Ort: Nordpol | Münsterstr. 99 | 44145 Dortmund

    Veranstalter: Gruppe K

    „3 Denkanstöße für „Fridays for future“

    Liebe Fridays-for-future Aktivist*innen,
hallo Demonstrant*innen und Schulschwänzer*innen,

    gerade bekommt Ihr für Euren „mutigen und engagierten“ Protest ganz viel Lob in den Medien und sogar die Anerkennung von Politiker*innen, gegen die sich Euer Protest ja eigentlich richtet. Nachsichtig wird höchstens einmal angemahnt, dass ihr natürlich auf Dauer nicht die Schulpflicht verletzen dürft und die Politik schon den Profis überlassen müsst, wenngleich Euer Protest als „Lehrstunde der Demokratie“ geradezu wie gerufen erscheint. 
Auch wir, die wir keine Macht und keine Medien unser Eigen nennen, halten den Klimawandel bzw. seine absehbaren Folgen für besorgniserregend und den Kampf gegen die Ursachen für notwendig. Von uns aus könnt ihr übrigens soviel die Schule schwänzen, wie ihr wollt.

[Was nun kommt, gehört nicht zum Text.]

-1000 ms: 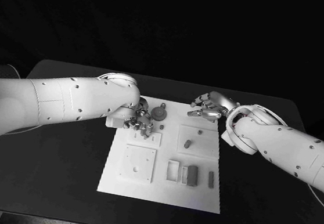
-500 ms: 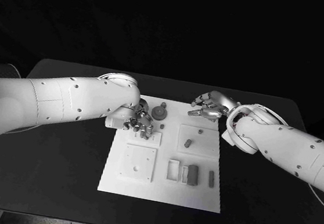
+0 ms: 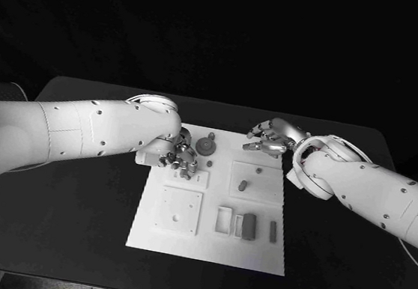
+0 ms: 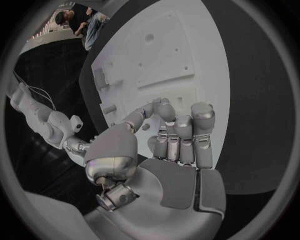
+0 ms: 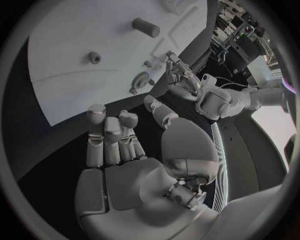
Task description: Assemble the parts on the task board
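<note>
left hand (image 3: 178, 158) low over far left of task board (image 3: 208, 243), fingers curled, cannot tell if holding a part | right hand (image 3: 266, 140) at far edge, fingers apart, nothing inside | best to go slow, line part up straight | slot tray (image 3: 226, 221) near edge, grey bar (image 3: 248, 226) beside

Black surface (image 3: 67, 203) carrying a white task board (image 3: 207, 249).

The board lies flat at the middle of the surface, its long sides running away from the robot, with dark bare surface showing on both sides and along its near edge.
</note>
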`<state>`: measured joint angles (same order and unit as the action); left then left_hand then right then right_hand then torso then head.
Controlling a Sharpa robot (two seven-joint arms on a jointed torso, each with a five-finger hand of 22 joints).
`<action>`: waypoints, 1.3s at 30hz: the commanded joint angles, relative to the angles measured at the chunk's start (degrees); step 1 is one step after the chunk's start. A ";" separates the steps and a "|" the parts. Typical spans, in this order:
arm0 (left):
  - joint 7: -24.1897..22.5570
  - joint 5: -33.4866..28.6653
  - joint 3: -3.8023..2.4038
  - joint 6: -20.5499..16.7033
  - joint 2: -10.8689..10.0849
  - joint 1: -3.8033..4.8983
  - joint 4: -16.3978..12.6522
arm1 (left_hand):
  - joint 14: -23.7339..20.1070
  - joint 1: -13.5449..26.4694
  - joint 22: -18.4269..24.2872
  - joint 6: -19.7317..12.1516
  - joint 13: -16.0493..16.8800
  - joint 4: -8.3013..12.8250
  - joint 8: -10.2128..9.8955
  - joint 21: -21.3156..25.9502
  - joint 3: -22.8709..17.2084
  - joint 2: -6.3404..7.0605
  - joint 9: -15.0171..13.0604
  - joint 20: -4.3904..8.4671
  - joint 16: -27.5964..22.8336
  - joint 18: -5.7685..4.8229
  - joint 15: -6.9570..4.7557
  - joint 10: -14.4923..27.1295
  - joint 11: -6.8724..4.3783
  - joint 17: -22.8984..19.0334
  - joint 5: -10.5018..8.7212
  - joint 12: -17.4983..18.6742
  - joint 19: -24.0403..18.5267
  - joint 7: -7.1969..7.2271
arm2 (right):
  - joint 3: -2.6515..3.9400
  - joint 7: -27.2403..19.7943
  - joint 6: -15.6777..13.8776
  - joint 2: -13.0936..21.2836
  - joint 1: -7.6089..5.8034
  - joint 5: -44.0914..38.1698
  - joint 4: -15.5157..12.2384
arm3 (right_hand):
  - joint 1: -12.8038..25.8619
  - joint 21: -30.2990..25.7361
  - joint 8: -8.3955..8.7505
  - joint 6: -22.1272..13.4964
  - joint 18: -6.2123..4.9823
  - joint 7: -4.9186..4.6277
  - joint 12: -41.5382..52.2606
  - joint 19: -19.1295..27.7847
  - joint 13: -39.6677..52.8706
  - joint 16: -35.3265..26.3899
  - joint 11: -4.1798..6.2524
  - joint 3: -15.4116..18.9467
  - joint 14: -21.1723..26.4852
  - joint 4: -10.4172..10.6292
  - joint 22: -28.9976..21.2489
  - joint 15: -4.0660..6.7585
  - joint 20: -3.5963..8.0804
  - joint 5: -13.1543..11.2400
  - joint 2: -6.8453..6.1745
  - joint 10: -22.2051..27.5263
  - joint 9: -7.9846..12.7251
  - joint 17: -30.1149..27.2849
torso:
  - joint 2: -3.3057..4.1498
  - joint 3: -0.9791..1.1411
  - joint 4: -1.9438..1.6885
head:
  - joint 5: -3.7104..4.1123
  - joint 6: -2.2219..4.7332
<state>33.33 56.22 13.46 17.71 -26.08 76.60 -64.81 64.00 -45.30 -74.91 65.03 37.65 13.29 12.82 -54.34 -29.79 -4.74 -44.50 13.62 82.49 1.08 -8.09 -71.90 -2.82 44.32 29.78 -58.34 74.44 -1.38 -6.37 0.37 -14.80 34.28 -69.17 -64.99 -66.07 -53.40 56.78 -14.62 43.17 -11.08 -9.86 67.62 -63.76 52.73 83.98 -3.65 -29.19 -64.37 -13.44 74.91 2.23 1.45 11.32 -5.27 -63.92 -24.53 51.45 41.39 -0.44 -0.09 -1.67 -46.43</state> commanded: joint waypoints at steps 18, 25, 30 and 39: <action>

    Die folgenden kritischen Nachfragen wollen wir Euch dennoch nicht ersparen:

    a) „Wir streiken, bis ihr handelt!“ 

    Zu Politik und Unternehmen in diesem Land habt ihr offenbar ein widersprüchliches Verhältnis: Ihr macht die Mächtigen und Reichen für die globale Erwärmung ursächlich verantwortlich –­ einerseits.
Andererseits wendet ihr Euch anschließend vertrauens- und hoffnungsvoll an eben jene Verursacher, damit sie über Eure Zukunft entscheiden sollen? 
– Glaubt Ihr im Ernst euren Schulbüchern, die Aufgabe der Politik bestünde in der Zukunftssicherung der Jugend; in der Lösung globaler Menschheitsprobleme oder gar der Rettung des Planeten?
– Passen dazu etwa die Waffen und die Kriege, die diese Politiker*innen exportieren und anzetteln?
– Passt dazu der Umgang mit Flüchtenden?
– Passt dazu die Behandlung der Armen in diesem Land?
– Könnte es vielleicht sein, dass die Politik nicht einfach Probleme löst, sondern zunächst einmal die meisten verursacht?
– Könnte es sein, dass Politiker*innen weltweit doch eher um die Macht in ihrem Staat, für die Macht ihrer Staaten und um die Macht zwischen den Staaten(blöcken) konkurrieren, deren Stärke nun mal auf dem Wachstum von Unternehmen beruht, die immer mehr und immer billigere Energie benötigen, um die (inter)nationale Konkurrenz um Profit weiter anzutreiben und dass sie dafür nicht nur energiepolitisch über Leichen gehen? 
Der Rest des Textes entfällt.